門川のために、世界のために、当主のためにと泣き続けている女達の涙を、完全スルー!?


いや、だからってあたしも生贄にされちゃうつもりなんて無いけれど!


それにしたってスタコラお家に帰っちゃいますか!?


あまりにも傍若無人というか、空気読めなさ過ぎじゃない!?


門川君も絹糸も、本気でこのまま帰るつもりらしい。


どんどんあたしから距離が離れていく。


白木の壁際に到着した彼は、右手の人差し指と中指をピンと立て、壁に向かって印を切った。

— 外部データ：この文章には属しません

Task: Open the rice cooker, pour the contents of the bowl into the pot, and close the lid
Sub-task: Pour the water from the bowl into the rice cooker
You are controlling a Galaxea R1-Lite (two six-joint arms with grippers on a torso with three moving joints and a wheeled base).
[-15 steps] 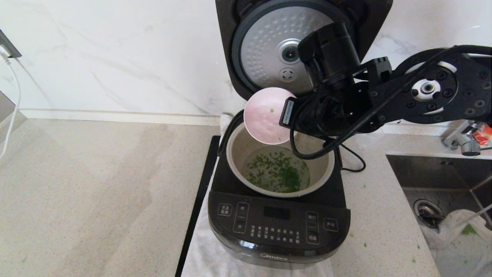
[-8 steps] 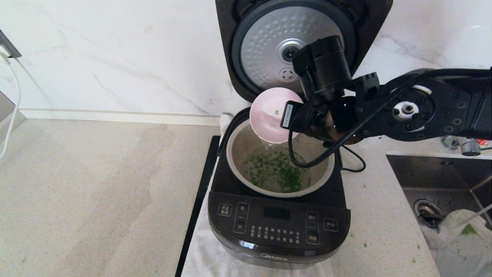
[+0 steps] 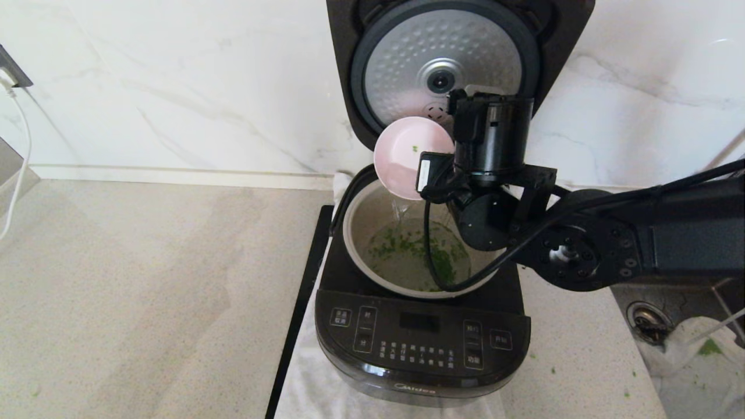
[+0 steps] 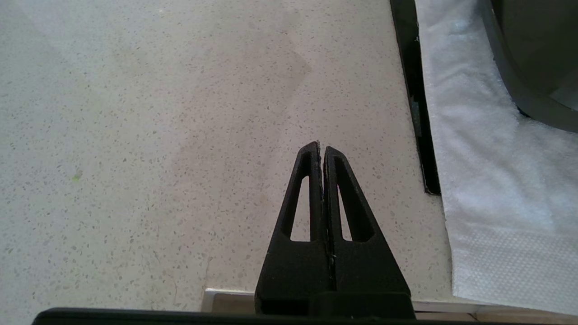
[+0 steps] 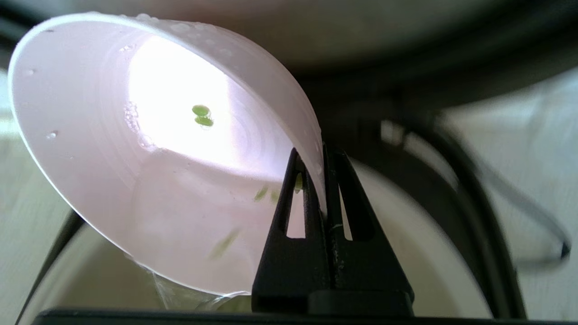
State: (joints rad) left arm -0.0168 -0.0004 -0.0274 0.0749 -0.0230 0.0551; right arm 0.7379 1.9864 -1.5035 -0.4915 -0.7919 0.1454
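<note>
Presently the right hand (image 5: 321, 180), clamped on the rim of the bowl (image 3: 407, 154), tips it steeply so remaining greens (image 3: 416, 253) drain into the pot (image 3: 372, 209) below.

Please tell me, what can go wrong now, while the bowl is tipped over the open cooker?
The right tool pinches only the wet rim of the bowl, so it might slip into the pot. A few green bits cling inside the bowl and may drop on the counter later. The lid stands close behind the arm, so lifting could bump it.
</note>
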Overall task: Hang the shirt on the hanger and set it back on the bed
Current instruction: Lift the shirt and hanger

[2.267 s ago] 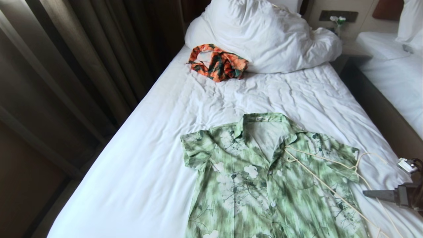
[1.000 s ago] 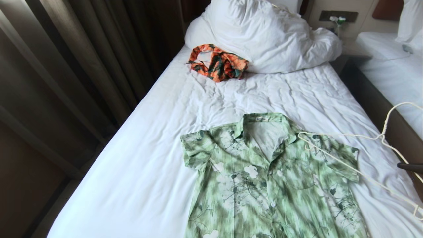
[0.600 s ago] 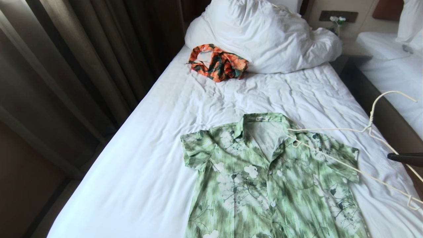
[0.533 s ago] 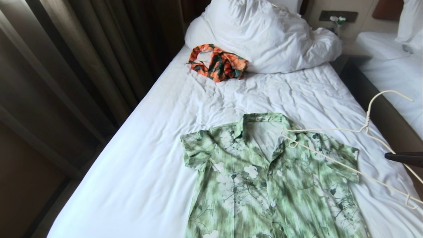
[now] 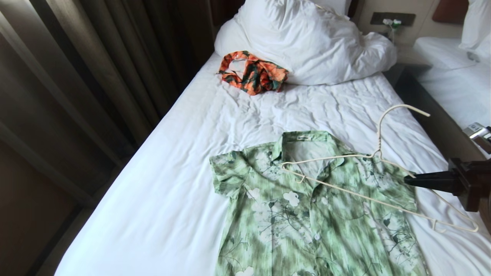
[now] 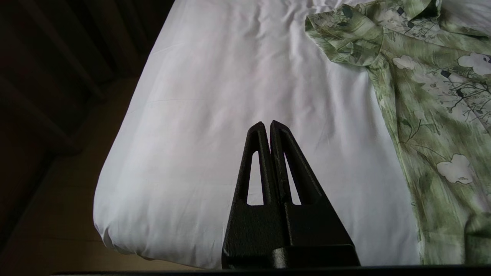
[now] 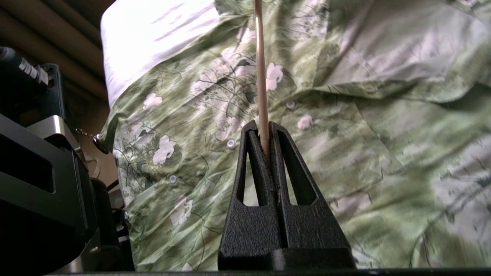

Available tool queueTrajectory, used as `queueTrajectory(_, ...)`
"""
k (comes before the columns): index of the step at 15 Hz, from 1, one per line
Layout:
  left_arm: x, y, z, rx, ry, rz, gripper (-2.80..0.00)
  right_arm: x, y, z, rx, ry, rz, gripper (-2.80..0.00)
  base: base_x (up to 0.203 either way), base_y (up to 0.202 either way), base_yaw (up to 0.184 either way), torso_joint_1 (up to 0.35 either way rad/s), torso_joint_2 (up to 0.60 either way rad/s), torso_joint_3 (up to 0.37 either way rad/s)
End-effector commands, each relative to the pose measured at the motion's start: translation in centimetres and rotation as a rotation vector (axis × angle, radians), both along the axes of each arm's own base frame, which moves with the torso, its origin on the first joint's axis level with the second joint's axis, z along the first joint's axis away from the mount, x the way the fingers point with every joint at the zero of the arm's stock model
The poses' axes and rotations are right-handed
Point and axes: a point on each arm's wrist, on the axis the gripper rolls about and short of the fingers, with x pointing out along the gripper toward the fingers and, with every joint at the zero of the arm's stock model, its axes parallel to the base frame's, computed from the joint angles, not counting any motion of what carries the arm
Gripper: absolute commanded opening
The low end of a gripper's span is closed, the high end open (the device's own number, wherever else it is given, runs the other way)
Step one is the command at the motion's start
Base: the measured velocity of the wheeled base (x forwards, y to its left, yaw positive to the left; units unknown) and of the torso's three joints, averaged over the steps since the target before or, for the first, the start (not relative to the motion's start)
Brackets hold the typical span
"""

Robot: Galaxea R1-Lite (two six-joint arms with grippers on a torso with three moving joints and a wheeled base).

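The green flowered shirt (image 5: 314, 207) lies flat and face up on the near part of the bed (image 5: 184, 172), collar toward the pillow. The cream hanger (image 5: 378, 138) is tilted above the shirt's collar and right shoulder, hook pointing toward the head of the bed. My right gripper (image 5: 406, 179) comes in from the right and is shut on the hanger's sloping arm. In the right wrist view the hanger rod (image 7: 261, 76) rises from between the closed jaws of the right gripper (image 7: 263, 126) over the shirt (image 7: 383, 134). My left gripper (image 6: 267, 123) is shut and empty over bare sheet (image 6: 230, 96), beside the shirt's sleeve (image 6: 345, 38).
A big white pillow (image 5: 307, 42) and an orange-and-green garment (image 5: 253, 73) lie at the head of the bed. Dark curtains (image 5: 96, 76) run along the left. A dark gap (image 5: 433, 115) separates a second white bed (image 5: 460, 88) on the right.
My right gripper has swung leftward into view carrying the hanger. The hanger's far end has gone from the shirt's right shoulder to over the collar opening. The left arm is still.
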Motion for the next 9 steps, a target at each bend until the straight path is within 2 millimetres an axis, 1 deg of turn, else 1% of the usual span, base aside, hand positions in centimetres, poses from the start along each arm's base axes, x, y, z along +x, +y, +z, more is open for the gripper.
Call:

するとまるでその部分が切り取られたように、楕円形に大きく穴が開く。


おぉ、電ノコみたい!


思わず感心するあたしを置き去りに、ふたりはさっさと穴から外へ出て行ってしまう。


ちょっとマジで置いていかないで!


しかたないからあたしは跳ね起き、後を追った。


チラリと後ろを振り返ると、状況は全然変わっていなかった。


御簾向こうの影は平伏したままだし、刺客部隊も平伏したまま動かない。


侍女達はサメザメと泣き続けているし。


い・・・いいのかなぁ、本当にこのままで。


なんか後ろ髪引かれるんだけど・・・。


あたしが外に出るのと同時に楕円形の穴は消滅して塞がれた。


そこに穴があった事が嘘のように、まるきり跡形もなく。


はぁ、つくづく柔軟な応用性のある便利な能力だなぁ。


家をリフォームする時とかすごく重宝しそうだね。


周囲を背の高い木々で覆われた雪景色の中に、ポツンと道場は建っていた。


森の中の一軒家みたい。ホントどこなんだろここ。


冷たい冬の空気にさらされブルリと身震いする。